WHAT THE EXERCISE ASKS: Search the material below for the word "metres". Copy every line that has it.

START DATA EXTRACT

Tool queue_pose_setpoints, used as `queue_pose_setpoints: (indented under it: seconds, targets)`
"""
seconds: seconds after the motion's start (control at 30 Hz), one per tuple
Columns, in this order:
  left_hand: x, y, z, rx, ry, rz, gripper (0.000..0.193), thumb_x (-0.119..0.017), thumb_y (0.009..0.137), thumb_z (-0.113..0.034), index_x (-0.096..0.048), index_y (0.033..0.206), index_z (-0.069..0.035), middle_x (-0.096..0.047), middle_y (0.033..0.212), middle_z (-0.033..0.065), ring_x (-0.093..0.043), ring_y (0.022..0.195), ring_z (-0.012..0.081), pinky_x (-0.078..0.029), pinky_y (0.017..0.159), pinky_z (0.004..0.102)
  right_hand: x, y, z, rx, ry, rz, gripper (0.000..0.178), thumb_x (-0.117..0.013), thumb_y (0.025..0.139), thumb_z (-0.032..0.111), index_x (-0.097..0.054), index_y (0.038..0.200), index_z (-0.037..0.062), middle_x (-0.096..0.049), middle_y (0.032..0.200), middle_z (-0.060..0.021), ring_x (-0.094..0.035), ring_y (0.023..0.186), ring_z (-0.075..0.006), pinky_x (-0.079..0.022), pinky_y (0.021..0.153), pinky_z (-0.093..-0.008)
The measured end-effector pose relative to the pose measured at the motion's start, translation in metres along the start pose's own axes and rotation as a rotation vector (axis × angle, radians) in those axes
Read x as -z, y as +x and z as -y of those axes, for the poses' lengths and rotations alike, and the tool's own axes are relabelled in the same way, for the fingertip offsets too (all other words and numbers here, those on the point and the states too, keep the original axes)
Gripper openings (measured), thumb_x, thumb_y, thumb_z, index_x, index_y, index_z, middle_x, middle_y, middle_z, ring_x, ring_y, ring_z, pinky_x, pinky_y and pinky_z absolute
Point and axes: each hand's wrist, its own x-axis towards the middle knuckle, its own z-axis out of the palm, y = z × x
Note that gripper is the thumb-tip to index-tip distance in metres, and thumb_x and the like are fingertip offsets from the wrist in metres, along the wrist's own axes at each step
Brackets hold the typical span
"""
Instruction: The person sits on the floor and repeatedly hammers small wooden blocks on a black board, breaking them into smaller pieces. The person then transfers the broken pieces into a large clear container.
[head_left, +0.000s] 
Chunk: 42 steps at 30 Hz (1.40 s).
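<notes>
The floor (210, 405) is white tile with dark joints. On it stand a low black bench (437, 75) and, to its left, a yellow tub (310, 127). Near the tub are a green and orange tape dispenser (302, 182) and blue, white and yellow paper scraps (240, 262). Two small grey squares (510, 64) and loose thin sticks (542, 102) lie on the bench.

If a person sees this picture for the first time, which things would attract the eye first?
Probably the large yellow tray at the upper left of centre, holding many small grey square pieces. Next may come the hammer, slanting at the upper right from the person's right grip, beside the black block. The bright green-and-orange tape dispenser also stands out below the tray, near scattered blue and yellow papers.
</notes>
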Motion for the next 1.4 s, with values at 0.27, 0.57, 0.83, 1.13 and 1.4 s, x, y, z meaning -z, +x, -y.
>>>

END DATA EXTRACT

WRITTEN RESPONSE:
The measured end-effector pose relative to the pose measured at the motion's start, translation in metres along the start pose's own axes and rotation as a rotation vector (axis × angle, radians) in those axes
Note that gripper is the thumb-tip to index-tip distance in metres, and thumb_x and the like are fingertip offsets from the wrist in metres, along the wrist's own axes at each step

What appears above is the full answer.